> _What to do_:
Could you give back the whole listing exactly as written?

> _Data block_:
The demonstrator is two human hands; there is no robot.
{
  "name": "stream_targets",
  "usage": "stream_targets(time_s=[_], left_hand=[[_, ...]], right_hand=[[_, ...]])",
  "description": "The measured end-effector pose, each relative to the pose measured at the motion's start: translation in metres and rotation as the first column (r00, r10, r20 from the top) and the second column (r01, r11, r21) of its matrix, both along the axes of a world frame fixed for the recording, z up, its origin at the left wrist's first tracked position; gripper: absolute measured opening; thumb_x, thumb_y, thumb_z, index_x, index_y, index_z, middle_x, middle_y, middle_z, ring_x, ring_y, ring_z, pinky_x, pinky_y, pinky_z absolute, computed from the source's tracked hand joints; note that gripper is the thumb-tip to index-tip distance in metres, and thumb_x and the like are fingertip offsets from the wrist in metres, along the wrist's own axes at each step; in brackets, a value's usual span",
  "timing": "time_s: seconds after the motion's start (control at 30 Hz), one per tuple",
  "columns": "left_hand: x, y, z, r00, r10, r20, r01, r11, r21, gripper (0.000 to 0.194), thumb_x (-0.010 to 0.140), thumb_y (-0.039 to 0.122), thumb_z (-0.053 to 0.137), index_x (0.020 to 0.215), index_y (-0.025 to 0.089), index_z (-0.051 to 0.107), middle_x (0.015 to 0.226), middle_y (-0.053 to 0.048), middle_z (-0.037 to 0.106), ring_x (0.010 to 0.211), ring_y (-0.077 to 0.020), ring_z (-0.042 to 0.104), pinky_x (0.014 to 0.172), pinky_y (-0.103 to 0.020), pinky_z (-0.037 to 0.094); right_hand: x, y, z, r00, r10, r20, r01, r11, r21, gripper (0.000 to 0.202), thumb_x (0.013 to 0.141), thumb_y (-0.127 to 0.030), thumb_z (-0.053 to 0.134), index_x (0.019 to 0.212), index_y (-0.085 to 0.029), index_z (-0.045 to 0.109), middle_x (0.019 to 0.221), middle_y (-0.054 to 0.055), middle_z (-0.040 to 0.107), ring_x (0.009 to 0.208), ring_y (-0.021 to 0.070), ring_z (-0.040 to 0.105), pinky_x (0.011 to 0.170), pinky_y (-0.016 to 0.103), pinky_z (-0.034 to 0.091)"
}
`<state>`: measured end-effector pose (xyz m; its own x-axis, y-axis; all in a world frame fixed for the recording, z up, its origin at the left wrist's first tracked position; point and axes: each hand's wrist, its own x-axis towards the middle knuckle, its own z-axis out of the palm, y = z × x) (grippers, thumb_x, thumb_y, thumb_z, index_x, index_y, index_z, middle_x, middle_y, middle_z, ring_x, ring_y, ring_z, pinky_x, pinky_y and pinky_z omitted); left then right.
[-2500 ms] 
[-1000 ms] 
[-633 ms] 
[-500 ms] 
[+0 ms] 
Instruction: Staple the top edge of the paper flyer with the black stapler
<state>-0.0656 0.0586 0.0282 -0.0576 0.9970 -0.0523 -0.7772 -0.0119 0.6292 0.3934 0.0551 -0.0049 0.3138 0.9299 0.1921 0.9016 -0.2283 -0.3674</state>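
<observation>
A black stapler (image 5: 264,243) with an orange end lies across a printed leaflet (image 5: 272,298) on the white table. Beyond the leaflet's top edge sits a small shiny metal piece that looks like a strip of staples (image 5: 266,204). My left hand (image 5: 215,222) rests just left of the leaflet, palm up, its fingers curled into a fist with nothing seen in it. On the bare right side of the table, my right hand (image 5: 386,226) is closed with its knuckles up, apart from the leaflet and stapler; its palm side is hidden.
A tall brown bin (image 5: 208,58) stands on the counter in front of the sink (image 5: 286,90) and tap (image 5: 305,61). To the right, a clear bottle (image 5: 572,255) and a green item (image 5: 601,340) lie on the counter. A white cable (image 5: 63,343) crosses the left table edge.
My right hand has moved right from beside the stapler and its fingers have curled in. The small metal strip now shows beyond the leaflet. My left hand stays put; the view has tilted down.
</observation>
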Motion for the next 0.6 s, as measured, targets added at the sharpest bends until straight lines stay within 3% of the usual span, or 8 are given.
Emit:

> _Reply_:
The demonstrator is two human hands; there is no robot.
{
  "name": "stream_targets",
  "usage": "stream_targets(time_s=[_], left_hand=[[_, ...]], right_hand=[[_, ...]])",
  "description": "The measured end-effector pose, each relative to the pose measured at the motion's start: translation in metres and rotation as the first column (r00, r10, r20 from the top) and the second column (r01, r11, r21) of its matrix, both along the axes of a world frame fixed for the recording, z up, its origin at the left wrist's first tracked position; gripper: absolute measured opening; thumb_x, thumb_y, thumb_z, index_x, index_y, index_z, middle_x, middle_y, middle_z, ring_x, ring_y, ring_z, pinky_x, pinky_y, pinky_z absolute, computed from the source's tracked hand joints; note that gripper is the thumb-tip to index-tip distance in metres, and thumb_x and the like are fingertip offsets from the wrist in metres, along the wrist's own axes at each step; in brackets, a value's usual span",
  "timing": "time_s: seconds after the motion's start (control at 30 Hz), one per tuple",
  "columns": "left_hand: x, y, z, r00, r10, r20, r01, r11, r21, gripper (0.000 to 0.194), thumb_x (-0.010 to 0.140), thumb_y (-0.039 to 0.122), thumb_z (-0.053 to 0.137), index_x (0.020 to 0.215), index_y (-0.025 to 0.089), index_z (-0.051 to 0.107), middle_x (0.015 to 0.226), middle_y (-0.053 to 0.048), middle_z (-0.037 to 0.106), ring_x (0.010 to 0.211), ring_y (-0.077 to 0.020), ring_z (-0.042 to 0.104), pinky_x (0.014 to 0.172), pinky_y (-0.103 to 0.020), pinky_z (-0.037 to 0.094); right_hand: x, y, z, r00, r10, r20, r01, r11, r21, gripper (0.000 to 0.202), thumb_x (0.013 to 0.141), thumb_y (-0.127 to 0.030), thumb_z (-0.053 to 0.134), index_x (0.019 to 0.212), index_y (-0.085 to 0.029), index_z (-0.045 to 0.109), middle_x (0.019 to 0.221), middle_y (-0.054 to 0.055), middle_z (-0.040 to 0.107), ring_x (0.009 to 0.208), ring_y (-0.021 to 0.070), ring_z (-0.040 to 0.105), pinky_x (0.011 to 0.170), pinky_y (-0.016 to 0.103), pinky_z (-0.034 to 0.091)"
}
`<state>`: measured end-effector pose (xyz m; its own x-axis, y-axis; all in a world frame fixed for the recording, z up, its origin at the left wrist's first tracked position; point and axes: each hand's wrist, its own x-axis towards the middle knuckle, its own z-axis out of the palm, y = z × x) (grippers, thumb_x, thumb_y, thumb_z, index_x, index_y, index_z, middle_x, middle_y, middle_z, ring_x, ring_y, ring_z, pinky_x, pinky_y and pinky_z omitted); left then right.
[-2500 ms] 
[-1000 ms] 
[-633 ms] 
[-500 ms] 
[+0 ms] 
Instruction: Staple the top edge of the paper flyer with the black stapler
<state>-0.0656 0.0586 0.0282 -0.0576 0.9970 -0.0523 -0.7772 -0.0119 0.6292 0.3934 0.0551 -0.0049 0.3138 0.9299 0.1921 0.9016 -0.2283 -0.3674</state>
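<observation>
A black stapler (image 5: 264,243) with an orange end lies across a printed leaflet (image 5: 272,298) on the white table. Beyond the leaflet's top edge sits a small shiny metal piece that looks like a strip of staples (image 5: 266,204). My left hand (image 5: 215,222) rests just left of the leaflet, palm up, its fingers curled into a fist with nothing seen in it. On the bare right side of the table, my right hand (image 5: 386,226) is closed with its knuckles up, apart from the leaflet and stapler; its palm side is hidden.
A tall brown bin (image 5: 208,58) stands on the counter in front of the sink (image 5: 286,90) and tap (image 5: 305,61). To the right, a clear bottle (image 5: 572,255) and a green item (image 5: 601,340) lie on the counter. A white cable (image 5: 63,343) crosses the left table edge.
My right hand has moved right from beside the stapler and its fingers have curled in. The small metal strip now shows beyond the leaflet. My left hand stays put; the view has tilted down.
</observation>
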Motion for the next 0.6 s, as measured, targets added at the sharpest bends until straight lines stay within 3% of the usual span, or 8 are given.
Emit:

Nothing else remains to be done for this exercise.